Welcome once again ladies and gentlemen to the Indie News Beat. No, Chris James is not back yet.
However, I want to assure our loyal IU readers that the Indie News Beat still contains a full serving of vowels and consonants. You may notice the zesty and slightly bitter flavor of some snark, but you’ll get used to it. It’s an acquired taste. So, from around the globe and down the street, here is what’s happening in the world of publishing:
Barnes & Noble continues blazing new trails in failure as they announce the Color Nook will be discontinued. Ah, I remember when television manufacturers decided there was no future in building color sets because everyone was satisfied with black and white. I find this news a little strange since Microsoft invested heavily in the Nook not so very long ago. Perhaps the writing is on the wall for the eReader, and these devices will join 8-track tape players, laser discs, and Palm Pilots as evolutionary dead ends.
Speaking of dead technology, Google Reader joins the Color Nook in the obituary column. I have to admit, I do not know what it was or did. It sounds like something one would use to read Googles. However, like any sort of technology or technological platform, I am sure that some people have come to rely on it and will be sorely disappointed to see it go. Hmmm… Maybe Google Reader was something used by the Color Nook.
At the other end of the spectrum, some technologies just won’t die. It wasn’t too long ago people were saying e-mail was dead; left in the dust by more sophisticated platforms. Well, if it died, I guess it’s a zombie. WIRED says e-mail is absolutely crushing Facebook and Twitter as a means of selling stuff online. Our own Jim Devitt wrote a post showing you how to create an e-mail list from your blog. You might wanna give that another look.
Although probably unrelated, Facebook will be making some changes to the way ads are displayed. Evidently, they are rolling out a new strategy aimed at keeping your FB ad from being sandwiched between ads for sex toys. Who could possibly have anticipated people would get upset about that? But my favorite part of the article is this:
“Like any digital platform, we’re not going to be perfect, but we will be much better. We’ll continue to work aggressively on this issue with advertisers,” Facebook announced in a statement today.

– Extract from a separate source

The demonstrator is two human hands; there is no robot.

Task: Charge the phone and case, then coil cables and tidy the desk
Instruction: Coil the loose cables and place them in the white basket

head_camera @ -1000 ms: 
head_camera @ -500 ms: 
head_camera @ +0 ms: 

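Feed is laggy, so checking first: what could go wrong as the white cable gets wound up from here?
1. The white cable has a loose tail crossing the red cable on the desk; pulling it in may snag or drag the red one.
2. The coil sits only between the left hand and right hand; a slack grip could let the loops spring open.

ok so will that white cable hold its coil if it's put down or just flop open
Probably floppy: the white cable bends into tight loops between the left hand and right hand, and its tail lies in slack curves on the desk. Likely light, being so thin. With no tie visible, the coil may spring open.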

Wow. They’re not promising a lot, but they’re promising something. Maybe. I assume that press release was written by a former congressional staffer.
Another tech giant, Google, has decided to count all the books in the world. Apparently, they have decided there are 129,864,880 books. That seems a little light to me. I suspect the project was headed up by the same owl who decided it takes three licks to get to the center of a Tootsie Pop. To reach this conclusion, Google came up with its own definition of what a book is, so they wouldn’t waste any of the owl’s time.
Moving on, Digital Rights Management (DRM) took another one in the shorts when Image Comics decided to dump it. Image is the third largest comic book publisher behind D.C and Marvel, so it’s kind of a big deal. DRM was the brainchild of big publishing, which fears and loathes digital technology. It was an ill-conceived effort to prevent piracy, and never even came close to doing anything like that. Rich Meyer does a great job of explaining the many shortcomings of DRM. So, what does it mean that big publishing is now beginning to walk away from its own creation? DRM will likely slither quietly away, but I have every confidence that Random Penguin Solutions, et al will be back with another great idea. They’re kind of like the coyote in the roadrunner cartoons.
Lastly, I leave you with the sad news that somebody you probably never heard of is leaving a company that is quickly losing relevancy. The outgoing (as in departing – not as in extroverted) CEO of Harper Collins leaves her position, taking pride in her accomplishments and looking to the future with blah, blah, blah. The part I liked was when she said:
“HarperCollins has always been at the forefront of digital innovation.”
Oh man. I nearly laughed til I cried. HarperCollins at the forefront of digital innovation? That’s a classic. Maybe she’s talking about that DRM thing they cooked up.